Leave out the pictures and repeat the entries below verbatim.

[Opening INFORMATION section]

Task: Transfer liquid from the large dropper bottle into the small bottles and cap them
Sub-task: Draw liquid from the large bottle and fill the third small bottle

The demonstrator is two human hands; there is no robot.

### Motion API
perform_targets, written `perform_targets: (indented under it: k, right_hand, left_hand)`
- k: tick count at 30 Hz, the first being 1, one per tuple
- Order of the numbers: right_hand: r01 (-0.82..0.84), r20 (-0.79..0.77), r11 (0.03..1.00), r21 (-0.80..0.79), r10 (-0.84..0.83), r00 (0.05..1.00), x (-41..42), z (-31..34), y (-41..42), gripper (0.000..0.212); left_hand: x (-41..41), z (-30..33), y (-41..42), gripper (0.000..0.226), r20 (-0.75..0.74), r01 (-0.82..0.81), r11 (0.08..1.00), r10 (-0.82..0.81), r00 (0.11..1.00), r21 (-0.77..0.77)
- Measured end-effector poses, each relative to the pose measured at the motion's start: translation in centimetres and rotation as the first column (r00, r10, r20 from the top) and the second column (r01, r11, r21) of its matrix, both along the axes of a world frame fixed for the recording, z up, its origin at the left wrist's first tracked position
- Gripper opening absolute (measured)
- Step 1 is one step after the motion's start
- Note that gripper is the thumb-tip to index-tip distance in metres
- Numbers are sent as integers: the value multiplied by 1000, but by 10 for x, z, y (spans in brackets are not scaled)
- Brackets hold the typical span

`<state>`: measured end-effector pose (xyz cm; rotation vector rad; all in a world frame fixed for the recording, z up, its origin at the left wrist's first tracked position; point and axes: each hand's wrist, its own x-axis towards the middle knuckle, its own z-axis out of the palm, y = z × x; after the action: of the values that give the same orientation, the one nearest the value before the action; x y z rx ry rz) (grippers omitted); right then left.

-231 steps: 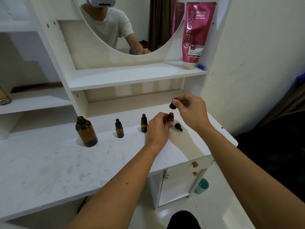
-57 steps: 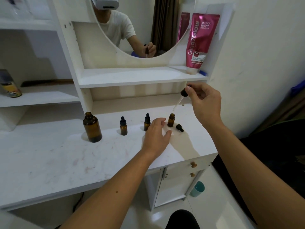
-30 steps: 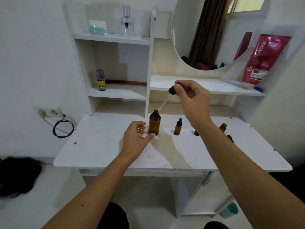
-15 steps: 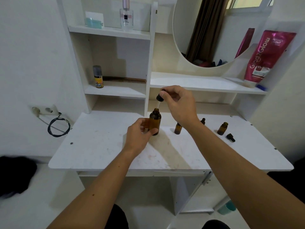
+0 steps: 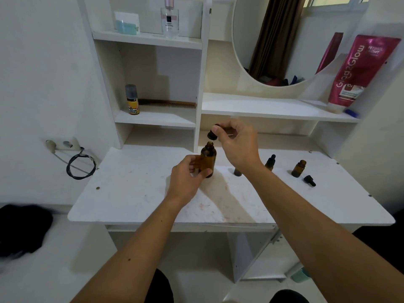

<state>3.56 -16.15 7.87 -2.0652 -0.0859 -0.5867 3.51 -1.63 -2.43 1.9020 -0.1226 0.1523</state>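
Large dropper bottle (image 5: 208, 159) stands upright on the desk (image 5: 140, 189); my left hand (image 5: 185, 180) grips its body. Directly above its neck, my right hand (image 5: 237, 145) pinches the dropper cap (image 5: 212, 134), pipette axis vertical, entering the mouth.

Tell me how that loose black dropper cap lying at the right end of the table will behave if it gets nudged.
The dropper cap lies on its side, so it will probably roll in a curve, being tapered. It looks small and light, so a slight touch may send it toward the table edge.
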Motion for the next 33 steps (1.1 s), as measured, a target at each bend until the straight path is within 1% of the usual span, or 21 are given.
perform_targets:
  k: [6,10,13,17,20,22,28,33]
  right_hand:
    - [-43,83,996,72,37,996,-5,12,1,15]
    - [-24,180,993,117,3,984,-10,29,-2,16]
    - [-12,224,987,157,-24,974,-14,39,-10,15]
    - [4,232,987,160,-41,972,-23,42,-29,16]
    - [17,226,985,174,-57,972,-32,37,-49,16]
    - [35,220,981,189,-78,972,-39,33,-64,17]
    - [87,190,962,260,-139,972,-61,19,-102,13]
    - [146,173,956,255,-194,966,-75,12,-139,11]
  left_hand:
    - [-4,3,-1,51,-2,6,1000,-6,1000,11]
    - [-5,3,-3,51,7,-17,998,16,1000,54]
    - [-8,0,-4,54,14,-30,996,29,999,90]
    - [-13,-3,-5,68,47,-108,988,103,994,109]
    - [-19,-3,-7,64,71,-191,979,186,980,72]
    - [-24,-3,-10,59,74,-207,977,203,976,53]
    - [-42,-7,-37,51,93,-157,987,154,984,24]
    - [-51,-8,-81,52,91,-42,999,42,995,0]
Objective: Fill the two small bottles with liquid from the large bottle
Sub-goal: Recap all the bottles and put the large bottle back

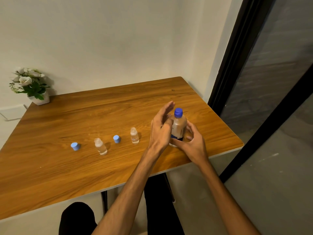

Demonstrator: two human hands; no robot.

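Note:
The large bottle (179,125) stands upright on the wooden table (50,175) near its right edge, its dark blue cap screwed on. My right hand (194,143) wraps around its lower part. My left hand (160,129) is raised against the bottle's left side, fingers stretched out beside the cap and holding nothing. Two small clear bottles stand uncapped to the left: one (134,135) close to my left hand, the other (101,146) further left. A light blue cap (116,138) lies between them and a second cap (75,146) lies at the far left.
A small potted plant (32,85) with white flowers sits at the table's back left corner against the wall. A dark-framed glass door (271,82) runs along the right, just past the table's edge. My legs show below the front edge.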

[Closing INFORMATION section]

RESPONSE BOX ::
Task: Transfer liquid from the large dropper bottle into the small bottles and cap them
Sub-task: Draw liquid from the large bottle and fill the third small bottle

The demonstrator is two human hands; there is no robot.

### Motion API
perform_targets, written `perform_targets: (indented under it: k, right_hand, left_hand)`
- k: tick count at 30 Hz, the first being 1, one per tuple
- Order of the numbers: right_hand: r01 (-0.82..0.84), r20 (-0.79..0.77), r11 (0.03..1.00), r21 (-0.80..0.79), r10 (-0.84..0.83), r00 (0.05..1.00), x (-41..42), z (-31..34), y (-41..42), gripper (0.000..0.212); left_hand: x (-41..41), z (-30..33), y (-41..42), gripper (0.000..0.226), r20 (-0.75..0.74), r01 (-0.82..0.81), r11 (0.08..1.00), r10 (-0.82..0.81), r00 (0.11..1.00), r21 (-0.77..0.77)
- Measured end-effector poses, each relative to the pose measured at the motion's start: translation in centimetres and rotation as the first column (r00, r10, r20 from the top) and the second column (r01, r11, r21) of its matrix, both along the axes of a world frame fixed for the recording, z up, its origin at the left wrist's first tracked position
- Gripper opening absolute (measured)
- Step 1 is one step after the motion's start
- Note that gripper is the thumb-tip to index-tip distance in metres
- Numbers are sent as integers: the value multiplied by 1000, but by 10 for x, z, y (spans in brackets are not scaled)
- Brackets hold the typical span

`<state>`: measured end-effector pose (xyz cm; rotation vector rad; all in a world frame fixed for the recording, z up, its origin at the left wrist's first tracked position; point and axes: each hand's wrist, its own x-axis towards the middle knuckle, its own z-axis out of the palm, y = z × x; after the action: of the values that give the same orientation, the one nearest the value before the action; x y z rx ry rz) (grippers omitted); right then left.

-231 steps: 
-57 steps: 
-30 steps: 
-15 steps: 
+0 steps: 

<state>3.56 -16.15 7.87 -2.0652 -0.0859 -0.5867 3.51 -1.63 -2.43 1.9020 -0.1226 0.1523</state>
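Large dropper bottle (image 5: 208, 159) stands upright on the desk (image 5: 140, 189); my left hand (image 5: 185, 180) grips its body. Directly above its neck, my right hand (image 5: 237, 145) pinches the dropper cap (image 5: 212, 134), pipette axis vertical, entering the mouth.

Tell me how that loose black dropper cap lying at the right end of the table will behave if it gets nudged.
The dropper cap lies on its side, so it will probably roll in a curve, being tapered. It looks small and light, so a slight touch may send it toward the table edge.
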Motion for the next 33 steps (1.1 s), as measured, a target at each bend until the straight path is within 1% of the usual span, or 21 are given.
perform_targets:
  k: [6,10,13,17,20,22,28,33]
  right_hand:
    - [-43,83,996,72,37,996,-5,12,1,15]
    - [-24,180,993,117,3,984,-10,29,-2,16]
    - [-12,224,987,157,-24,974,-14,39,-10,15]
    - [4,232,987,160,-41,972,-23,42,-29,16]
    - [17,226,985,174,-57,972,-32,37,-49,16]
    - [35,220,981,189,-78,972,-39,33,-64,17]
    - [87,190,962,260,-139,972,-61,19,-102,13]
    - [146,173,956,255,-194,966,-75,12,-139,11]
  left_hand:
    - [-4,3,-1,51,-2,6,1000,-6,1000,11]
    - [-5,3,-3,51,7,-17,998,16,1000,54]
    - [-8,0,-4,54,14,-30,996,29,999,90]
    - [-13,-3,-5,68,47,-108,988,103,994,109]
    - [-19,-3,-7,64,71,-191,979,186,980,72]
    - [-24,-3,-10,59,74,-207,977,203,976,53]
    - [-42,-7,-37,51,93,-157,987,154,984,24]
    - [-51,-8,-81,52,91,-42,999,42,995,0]
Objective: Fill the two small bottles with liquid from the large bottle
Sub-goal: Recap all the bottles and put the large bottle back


Demonstrator: two human hands; no robot.

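Note:
The large bottle (179,125) stands upright on the wooden table (50,175) near its right edge, its dark blue cap screwed on. My right hand (194,143) wraps around its lower part. My left hand (160,129) is raised against the bottle's left side, fingers stretched out beside the cap and holding nothing. Two small clear bottles stand uncapped to the left: one (134,135) close to my left hand, the other (101,146) further left. A light blue cap (116,138) lies between them and a second cap (75,146) lies at the far left.
A small potted plant (32,85) with white flowers sits at the table's back left corner against the wall. A dark-framed glass door (271,82) runs along the right, just past the table's edge. My legs show below the front edge.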

Nothing further is needed for this answer.